La check-list avant-cyclone (à faire en début de saison, puis à chaque alerte)

  1. Inspection visuelle annuelle en juin : fixations, état des rails, serrage, corrosion, étanchéité des points de pénétration. (Nous la réalisons lors de nos visites d'entretien.)
  2. Élaguer les arbres proches : la majorité des casses de panneaux vient de projectiles — branches en tête.
  3. Ranger tout objet volant potentiel autour de la maison (mobilier de jardin, tôles, échelles).
  4. En alerte rouge/violette : mise en sécurité électrique — coupure de l'onduleur selon la procédure du fabricant (coupure AC puis DC). Un système avec batterie peut au contraire être précieux pendant et après le passage : parlez-en à votre installateur pour connaître la bonne configuration.
  5. Après le passage : ne remontez pas seul sur le toit. Inspection visuelle depuis le sol, photos en cas de dégât, puis contrôle par un professionnel avant remise en service.

Assurances : les 3 vérifications à faire maintenant

  • Déclarez votre installation à votre assureur habitation. Une installation non déclarée peut être exclue de la garantie tempête/catastrophe naturelle.
  • Exigez l'attestation décennale de votre installateur mentionnant explicitement l'activité photovoltaïque en toiture. C'est elle qui couvre les défauts de pose pendant 10 ans.
  • Conservez factures et photos de l'installation : en cas de sinistre, l'indemnisation sera plus rapide et plus juste.

Et la production pendant la saison cyclonique ?

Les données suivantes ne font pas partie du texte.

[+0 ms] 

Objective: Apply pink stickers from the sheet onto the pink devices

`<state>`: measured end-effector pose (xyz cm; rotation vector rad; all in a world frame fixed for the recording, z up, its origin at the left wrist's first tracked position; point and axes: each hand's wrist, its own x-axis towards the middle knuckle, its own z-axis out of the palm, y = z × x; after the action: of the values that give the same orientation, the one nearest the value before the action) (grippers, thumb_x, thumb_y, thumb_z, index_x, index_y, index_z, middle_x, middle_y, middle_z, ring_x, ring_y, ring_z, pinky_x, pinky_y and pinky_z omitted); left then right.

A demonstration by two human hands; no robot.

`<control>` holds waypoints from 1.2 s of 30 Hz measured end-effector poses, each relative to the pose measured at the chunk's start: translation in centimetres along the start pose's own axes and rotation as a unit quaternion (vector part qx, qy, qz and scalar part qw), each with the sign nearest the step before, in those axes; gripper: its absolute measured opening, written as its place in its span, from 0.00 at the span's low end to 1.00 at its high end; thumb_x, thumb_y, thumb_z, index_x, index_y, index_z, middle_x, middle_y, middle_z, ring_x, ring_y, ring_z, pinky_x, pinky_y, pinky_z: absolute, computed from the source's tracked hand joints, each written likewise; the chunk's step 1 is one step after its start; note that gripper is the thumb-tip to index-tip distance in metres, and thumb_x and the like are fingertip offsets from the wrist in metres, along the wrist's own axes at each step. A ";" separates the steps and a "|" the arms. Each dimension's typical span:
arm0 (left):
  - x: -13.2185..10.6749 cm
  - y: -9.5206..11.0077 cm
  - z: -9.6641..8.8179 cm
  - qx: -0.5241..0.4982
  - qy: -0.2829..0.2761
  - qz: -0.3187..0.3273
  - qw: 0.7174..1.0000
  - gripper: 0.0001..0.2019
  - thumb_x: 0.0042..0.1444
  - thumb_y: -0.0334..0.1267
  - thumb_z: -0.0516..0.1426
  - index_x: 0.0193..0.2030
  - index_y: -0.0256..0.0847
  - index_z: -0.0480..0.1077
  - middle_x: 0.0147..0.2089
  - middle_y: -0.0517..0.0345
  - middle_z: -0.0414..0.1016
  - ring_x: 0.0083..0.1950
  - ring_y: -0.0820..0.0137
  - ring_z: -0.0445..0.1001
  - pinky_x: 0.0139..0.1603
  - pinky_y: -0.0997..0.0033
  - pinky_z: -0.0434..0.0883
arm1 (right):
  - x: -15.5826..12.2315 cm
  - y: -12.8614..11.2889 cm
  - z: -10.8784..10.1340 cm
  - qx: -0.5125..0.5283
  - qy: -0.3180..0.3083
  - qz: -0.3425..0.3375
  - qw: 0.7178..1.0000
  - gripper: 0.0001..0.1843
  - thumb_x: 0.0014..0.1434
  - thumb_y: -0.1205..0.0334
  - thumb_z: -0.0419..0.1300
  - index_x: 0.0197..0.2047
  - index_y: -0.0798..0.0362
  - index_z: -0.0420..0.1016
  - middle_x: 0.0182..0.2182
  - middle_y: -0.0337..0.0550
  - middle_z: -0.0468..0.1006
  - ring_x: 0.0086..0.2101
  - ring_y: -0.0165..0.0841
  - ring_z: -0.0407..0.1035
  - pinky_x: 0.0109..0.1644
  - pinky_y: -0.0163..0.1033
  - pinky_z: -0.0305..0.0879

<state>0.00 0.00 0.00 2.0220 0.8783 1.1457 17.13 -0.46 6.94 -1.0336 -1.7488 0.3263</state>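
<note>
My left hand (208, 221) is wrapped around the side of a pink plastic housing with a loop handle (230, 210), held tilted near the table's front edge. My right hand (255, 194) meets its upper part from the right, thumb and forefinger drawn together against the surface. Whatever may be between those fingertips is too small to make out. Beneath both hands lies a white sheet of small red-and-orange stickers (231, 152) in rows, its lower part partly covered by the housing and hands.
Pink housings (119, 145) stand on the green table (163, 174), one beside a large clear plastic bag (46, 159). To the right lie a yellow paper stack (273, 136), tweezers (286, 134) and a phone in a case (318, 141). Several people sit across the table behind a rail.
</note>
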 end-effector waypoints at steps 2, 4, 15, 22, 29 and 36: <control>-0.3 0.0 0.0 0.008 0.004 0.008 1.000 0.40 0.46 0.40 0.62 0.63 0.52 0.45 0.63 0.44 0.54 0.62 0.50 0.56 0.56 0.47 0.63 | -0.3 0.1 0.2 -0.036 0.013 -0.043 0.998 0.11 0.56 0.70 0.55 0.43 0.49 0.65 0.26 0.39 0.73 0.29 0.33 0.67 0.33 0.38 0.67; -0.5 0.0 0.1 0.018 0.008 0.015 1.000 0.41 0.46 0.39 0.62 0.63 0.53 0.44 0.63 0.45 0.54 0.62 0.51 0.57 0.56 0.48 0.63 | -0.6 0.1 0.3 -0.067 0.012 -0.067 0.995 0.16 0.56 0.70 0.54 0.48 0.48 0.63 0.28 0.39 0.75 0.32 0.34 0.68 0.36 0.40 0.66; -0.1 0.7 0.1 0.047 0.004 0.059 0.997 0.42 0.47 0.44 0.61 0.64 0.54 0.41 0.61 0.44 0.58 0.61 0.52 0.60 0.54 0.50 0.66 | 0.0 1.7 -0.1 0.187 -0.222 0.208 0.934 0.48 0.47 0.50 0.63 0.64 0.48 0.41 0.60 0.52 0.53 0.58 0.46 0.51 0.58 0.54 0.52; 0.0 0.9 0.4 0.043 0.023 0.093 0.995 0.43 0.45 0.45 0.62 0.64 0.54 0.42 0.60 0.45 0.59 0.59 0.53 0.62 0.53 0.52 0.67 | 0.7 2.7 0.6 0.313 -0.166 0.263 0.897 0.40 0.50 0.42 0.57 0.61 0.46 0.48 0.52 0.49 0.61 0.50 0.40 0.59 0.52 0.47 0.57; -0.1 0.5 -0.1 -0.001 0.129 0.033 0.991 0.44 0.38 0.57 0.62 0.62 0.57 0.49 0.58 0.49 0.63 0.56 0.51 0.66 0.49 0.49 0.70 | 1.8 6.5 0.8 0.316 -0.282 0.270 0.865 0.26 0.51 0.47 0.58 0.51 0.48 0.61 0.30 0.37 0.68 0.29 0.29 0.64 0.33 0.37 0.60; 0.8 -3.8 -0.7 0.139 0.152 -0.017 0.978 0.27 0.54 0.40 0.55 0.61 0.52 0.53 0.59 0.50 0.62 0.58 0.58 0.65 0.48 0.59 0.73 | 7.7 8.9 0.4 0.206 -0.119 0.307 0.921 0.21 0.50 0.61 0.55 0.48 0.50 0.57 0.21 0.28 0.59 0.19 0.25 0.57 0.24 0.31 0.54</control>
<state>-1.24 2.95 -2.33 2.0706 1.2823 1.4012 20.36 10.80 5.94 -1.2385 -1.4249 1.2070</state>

Bonne nouvelle : même pendant l'hivernage, la Martinique reste l'une des zones les plus ensoleillées de France. Les passages nuageux réduisent ponctuellement la production, mais sur l'année, un kWc produit ici 30 à 40 % de plus qu'en métropole. Et couplée à une batterie, votre installation devient un atout de résilience : c'est souvent le seul courant disponible dans le quartier après un phénomène, le temps que le réseau soit rétabli.

En résumé

  • Un panneau bien posé selon les règles cycloniques (32 m/s en Martinique) résiste ; le maillon faible, c'est toujours la fixation ou la toiture.
  • On ne démonte pas ses panneaux avant un cyclone : on inspecte en début de saison et on coupe proprement en cas d'alerte majeure.
  • Installateur certifié RGE QualiPV + décennale PV + déclaration à l'assureur : le trio qui protège votre investissement.